As vezes a sensação é de estar oco, como se nada tivesse acontecendo ali, como se eles fossem membros fantasmas, ou invisíveis. Qual a diferença entre ser um fantasma e ser invisível? Ninguém daqui é realmente daqui. Somos todos estrangeiros, e passageiros também, mesmo que nos comportamos como habitantes natos. É, tem os que sabem bem que são passageiros, esses nem pintam as paredes de outras cores pois sabem que teriam que pintar novamente de branco quando fossem embora. Ir embora sempre é uma certeza, ou a única. A data ninguém sabe, a gente só sente quando chega a vez de ir comprar a passagem de volta para algum lugar ou a ida para um outro lugar.

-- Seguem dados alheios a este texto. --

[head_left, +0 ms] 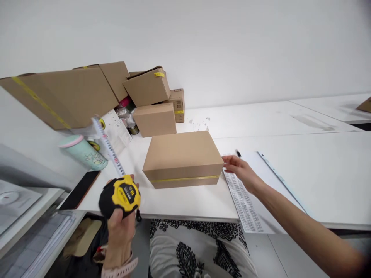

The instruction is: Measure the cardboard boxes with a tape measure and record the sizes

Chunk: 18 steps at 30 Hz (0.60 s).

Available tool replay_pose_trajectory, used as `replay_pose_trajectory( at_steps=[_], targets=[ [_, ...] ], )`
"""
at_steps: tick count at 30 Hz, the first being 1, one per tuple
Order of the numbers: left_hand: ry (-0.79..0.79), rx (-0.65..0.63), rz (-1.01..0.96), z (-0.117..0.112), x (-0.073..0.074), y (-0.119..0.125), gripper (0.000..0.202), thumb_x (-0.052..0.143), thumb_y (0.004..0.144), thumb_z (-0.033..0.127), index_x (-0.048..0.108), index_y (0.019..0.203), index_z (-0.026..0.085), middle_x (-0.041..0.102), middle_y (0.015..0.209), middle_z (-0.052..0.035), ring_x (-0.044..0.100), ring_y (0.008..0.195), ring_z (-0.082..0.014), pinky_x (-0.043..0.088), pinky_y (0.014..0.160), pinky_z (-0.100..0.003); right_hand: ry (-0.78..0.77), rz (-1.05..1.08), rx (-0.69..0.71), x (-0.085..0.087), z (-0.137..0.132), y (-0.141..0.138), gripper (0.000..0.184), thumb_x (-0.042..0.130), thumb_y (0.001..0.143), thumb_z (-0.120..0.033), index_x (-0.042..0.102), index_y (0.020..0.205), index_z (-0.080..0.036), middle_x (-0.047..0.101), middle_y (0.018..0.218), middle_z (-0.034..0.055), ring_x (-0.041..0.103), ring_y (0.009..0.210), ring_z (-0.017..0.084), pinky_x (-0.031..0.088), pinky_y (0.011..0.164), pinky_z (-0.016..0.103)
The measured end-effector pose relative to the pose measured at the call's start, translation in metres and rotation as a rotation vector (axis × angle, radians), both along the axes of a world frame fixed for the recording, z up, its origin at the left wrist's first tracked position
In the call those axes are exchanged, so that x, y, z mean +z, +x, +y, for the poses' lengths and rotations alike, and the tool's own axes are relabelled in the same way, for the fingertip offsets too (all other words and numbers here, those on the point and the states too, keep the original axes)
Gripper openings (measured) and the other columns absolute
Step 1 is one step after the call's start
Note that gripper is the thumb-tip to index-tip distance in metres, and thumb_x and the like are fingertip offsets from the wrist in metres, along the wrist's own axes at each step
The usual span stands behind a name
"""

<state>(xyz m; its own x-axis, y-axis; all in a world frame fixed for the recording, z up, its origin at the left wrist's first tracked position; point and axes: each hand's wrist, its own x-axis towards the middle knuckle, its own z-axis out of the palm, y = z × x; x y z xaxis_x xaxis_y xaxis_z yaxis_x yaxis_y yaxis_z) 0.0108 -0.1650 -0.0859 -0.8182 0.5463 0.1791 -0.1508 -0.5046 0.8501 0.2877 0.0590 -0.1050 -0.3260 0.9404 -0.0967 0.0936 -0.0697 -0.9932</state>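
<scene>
My left hand [121, 231] is closed around a yellow and black tape measure [125, 194], held over the table's front edge. Its white blade [109, 148] sticks out up and to the left, past a mint tumbler [85, 152]. A closed cardboard box [182, 156] with a strip of yellow tape low on its front lies in the middle of the table. At the box's right end is my right hand [239, 170], its fingers apart and the tips at the box's edge; they do not wrap round it.
Several cardboard boxes [147, 88] are stacked at the back left, near a large box [63, 96]. Printed sheets [246, 200], a pen [238, 153] and a pale ruler-like strip [281, 179] lie on the right. A dark flat object [81, 189] rests at the left edge of the white table [319, 166].
</scene>
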Motion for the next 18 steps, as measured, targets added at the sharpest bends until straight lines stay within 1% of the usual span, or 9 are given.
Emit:
replay_pose_trajectory(
  at_steps=[2, 3, 5, 7, 9, 11, 13, 15, 18],
  targets=[
    [-0.016, -0.056, -0.059, 0.015, -0.009, -0.008, 0.069, 0.088, 0.053, 0.056, 0.068, 0.112, 0.025, 0.064, 0.132, -0.0072, 0.042, 0.139, -0.0414, 0.033, 0.117, -0.061, -0.007, -0.002, 0.102, -0.001, -0.018, 0.001, 0.028, 0.065, 0.072, -0.024, 0.066, 0.101, -0.023, 0.07, 0.115, 0.0076, 0.063, 0.107, 0.025, 0.048, 0.095, 0.044],
    [-0.024, -0.087, -0.081, 0.02, -0.013, -0.009, 0.065, 0.087, 0.053, 0.055, 0.07, 0.108, 0.025, 0.066, 0.129, -0.0073, 0.046, 0.136, -0.0404, 0.038, 0.114, -0.06, 0.004, -0.004, 0.139, 0.003, -0.025, 0.001, 0.029, 0.066, 0.074, -0.026, 0.066, 0.103, -0.024, 0.069, 0.117, 0.0079, 0.063, 0.109, 0.026, 0.048, 0.097, 0.044],
    [-0.012, -0.105, -0.073, 0.025, -0.013, -0.012, 0.059, 0.087, 0.054, 0.053, 0.072, 0.105, 0.027, 0.069, 0.125, -0.0058, 0.052, 0.131, -0.0368, 0.046, 0.109, -0.055, 0.059, -0.024, 0.166, 0.021, -0.034, 0.0, 0.031, 0.068, 0.079, -0.035, 0.065, 0.107, -0.024, 0.067, 0.12, 0.0094, 0.062, 0.111, 0.027, 0.049, 0.096, 0.045],
    [0.034, -0.089, -0.008, 0.028, -0.002, -0.014, 0.056, 0.087, 0.057, 0.05, 0.073, 0.106, 0.029, 0.07, 0.124, -0.0038, 0.056, 0.127, -0.033, 0.05, 0.105, -0.049, 0.134, -0.054, 0.137, 0.045, -0.038, 0.001, 0.041, 0.071, 0.08, -0.046, 0.063, 0.113, -0.024, 0.066, 0.118, 0.0104, 0.063, 0.106, 0.027, 0.053, 0.089, 0.043],
    [0.096, -0.066, 0.065, 0.031, 0.018, -0.016, 0.055, 0.087, 0.057, 0.049, 0.073, 0.107, 0.029, 0.07, 0.124, -0.0025, 0.059, 0.123, -0.0306, 0.053, 0.103, -0.044, 0.199, -0.05, 0.085, 0.069, -0.038, 0.001, 0.052, 0.074, 0.078, -0.053, 0.061, 0.12, -0.025, 0.064, 0.114, 0.0093, 0.064, 0.097, 0.025, 0.055, 0.076, 0.039],
    [0.128, -0.055, 0.111, 0.039, 0.039, -0.02, 0.056, 0.087, 0.056, 0.048, 0.074, 0.106, 0.028, 0.071, 0.12, -0.002, 0.061, 0.12, -0.0298, 0.053, 0.104, -0.043, 0.235, -0.025, 0.022, 0.085, -0.032, -0.003, 0.06, 0.076, 0.076, -0.054, 0.057, 0.126, -0.027, 0.062, 0.113, 0.0072, 0.064, 0.091, 0.023, 0.054, 0.064, 0.034],
    [0.132, -0.075, 0.122, 0.049, 0.058, -0.022, 0.055, 0.088, 0.055, 0.047, 0.075, 0.105, 0.027, 0.072, 0.114, -0.0019, 0.062, 0.117, -0.0301, 0.053, 0.106, -0.048, 0.232, -0.023, -0.036, 0.089, -0.021, -0.011, 0.062, 0.077, 0.074, -0.054, 0.056, 0.127, -0.029, 0.061, 0.114, 0.0066, 0.064, 0.09, 0.023, 0.053, 0.061, 0.032],
    [0.131, -0.084, 0.133, 0.053, 0.07, -0.02, 0.052, 0.088, 0.055, 0.043, 0.075, 0.104, 0.028, 0.072, 0.11, -0.0012, 0.062, 0.116, -0.0304, 0.051, 0.107, -0.053, 0.163, -0.039, -0.066, 0.083, -0.006, -0.023, 0.059, 0.077, 0.074, -0.052, 0.058, 0.124, -0.026, 0.06, 0.117, 0.0081, 0.065, 0.09, 0.023, 0.055, 0.063, 0.033],
    [0.111, -0.041, 0.195, 0.039, 0.075, -0.005, 0.047, 0.085, 0.061, 0.038, 0.074, 0.106, 0.028, 0.071, 0.114, -0.0015, 0.059, 0.122, -0.033, 0.051, 0.107, -0.056, 0.084, -0.031, -0.067, 0.07, 0.017, -0.041, 0.052, 0.076, 0.075, -0.049, 0.062, 0.117, -0.022, 0.061, 0.124, 0.0116, 0.066, 0.095, 0.023, 0.057, 0.074, 0.036]
  ],
)
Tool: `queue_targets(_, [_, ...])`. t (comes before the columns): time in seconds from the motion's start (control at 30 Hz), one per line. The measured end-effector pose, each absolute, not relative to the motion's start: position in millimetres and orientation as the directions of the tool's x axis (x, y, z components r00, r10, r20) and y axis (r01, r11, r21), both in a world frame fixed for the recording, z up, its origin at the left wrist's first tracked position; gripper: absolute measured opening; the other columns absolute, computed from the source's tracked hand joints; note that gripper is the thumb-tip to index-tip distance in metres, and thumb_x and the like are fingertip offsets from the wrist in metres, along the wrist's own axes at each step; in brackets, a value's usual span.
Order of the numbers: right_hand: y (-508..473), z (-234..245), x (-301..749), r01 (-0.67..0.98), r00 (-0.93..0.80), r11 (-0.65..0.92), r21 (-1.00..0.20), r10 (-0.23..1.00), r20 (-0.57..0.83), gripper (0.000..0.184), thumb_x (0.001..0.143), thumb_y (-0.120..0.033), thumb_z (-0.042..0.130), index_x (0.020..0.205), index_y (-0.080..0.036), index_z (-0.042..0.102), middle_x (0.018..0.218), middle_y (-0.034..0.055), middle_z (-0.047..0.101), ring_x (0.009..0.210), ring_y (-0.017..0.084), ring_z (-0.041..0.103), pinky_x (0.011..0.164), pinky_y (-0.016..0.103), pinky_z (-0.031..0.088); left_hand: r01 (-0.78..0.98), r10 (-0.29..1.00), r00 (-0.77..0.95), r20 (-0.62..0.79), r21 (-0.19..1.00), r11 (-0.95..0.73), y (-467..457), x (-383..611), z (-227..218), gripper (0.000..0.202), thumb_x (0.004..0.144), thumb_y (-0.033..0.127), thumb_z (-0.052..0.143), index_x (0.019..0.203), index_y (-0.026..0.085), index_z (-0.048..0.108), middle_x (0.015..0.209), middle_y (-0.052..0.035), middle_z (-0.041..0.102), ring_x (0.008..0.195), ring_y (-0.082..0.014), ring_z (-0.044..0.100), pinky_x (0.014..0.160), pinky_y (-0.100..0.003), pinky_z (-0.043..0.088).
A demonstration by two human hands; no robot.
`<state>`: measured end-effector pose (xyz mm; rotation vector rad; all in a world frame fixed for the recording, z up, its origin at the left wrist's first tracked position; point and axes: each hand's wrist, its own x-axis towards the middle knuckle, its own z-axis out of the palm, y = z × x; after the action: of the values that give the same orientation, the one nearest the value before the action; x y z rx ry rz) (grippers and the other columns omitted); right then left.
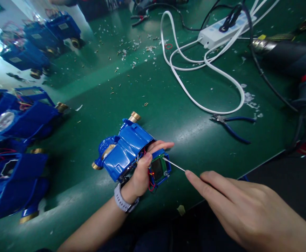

Propositalmente, fiz uma bagunça na sala. Abri a tampa de tudo, espalhei os vasos de plantas, tirei as almofadas do sofá, e deixei tudo ali espalhado como uma instalação sem sentido que se vende por milhões no MOMA. Fui no sol dias seguidos na esperança de igualar as cores da pele, mas querendo mesmo que o sol me torna-se invisível, opaco, sempre tento me esconder em dia claro.
Na esperança de ficar invisível escondi o rosto, sai somente nos horários chaves, e voltei também em horários chaves. De quebra fui sortudo em de cara ganhar um grande espaço vazio só para mim, fiquei bem no centro, sentado de forma estratégica, até que pouco a pouco iam chegando cabeças brancas de gentes brancas e se instalando logo ai por perto. É como se cada um visse um lugar vazio pra se instalar. Mas de vazio em vazio cria-se uma multidão. Multidões brancas nada invisíveis!
Eu tenho pressa, muita pressa. como se o tempo fosse curto e eu só tivesse mais algumas horas para fazer tudo. O mundo parece ser pequeno e eu sinto como se precisa-se me esconder a cada instante. E tenho pressa, pressa de quem quer correr antes mesmo de ter apreendido a andar, mas que não corre pois o tempo é curto demais para falhar.
Tenho sede o tempo todo e tenho muita fome. Você não? Você enxerga isso?
Eu vi quando os olhos se fecharam para nós, quando ergueram dedos em riste. Eles geralmente ficam nervosos e se mostram cada vez mais ríspidos, valentes, se estremecem no menor sinal de nossos olhos e de nossas vozes. Eles fingem que são maiores toda vez que se sentem ameaçados. Eles ainda acham que podem atracar no porto, mas esse cais já está fechado a muito tempo, eles que ainda não perceberam e continuam a forçar a entrada. E nós, você vê? Você vê toda vez que nós sumimos no meio da multidão?
Estou vivendo três anos em três meses. Daqui ninguém me tira, ninguém me ergue, ninguém me dá energia. As casamatas são edificações construídas tanto como abrigos, para posicionamento de artilharia, como para guarda de armamento, e são utilizadas sobretudo em momentos que se faz necessário proteger-se na guerra. Nós sempre estivemos em guerra.
Eu não sou Miles Morales dessa cidade, eu não sou eu no fim do dia. Não há nada de revolucionário nas minhas cores pintadas em tecido de cola branca. Nada mais a acrescentar, calou-se em silêncio. Não há nada de revolucionário em minhas palavras.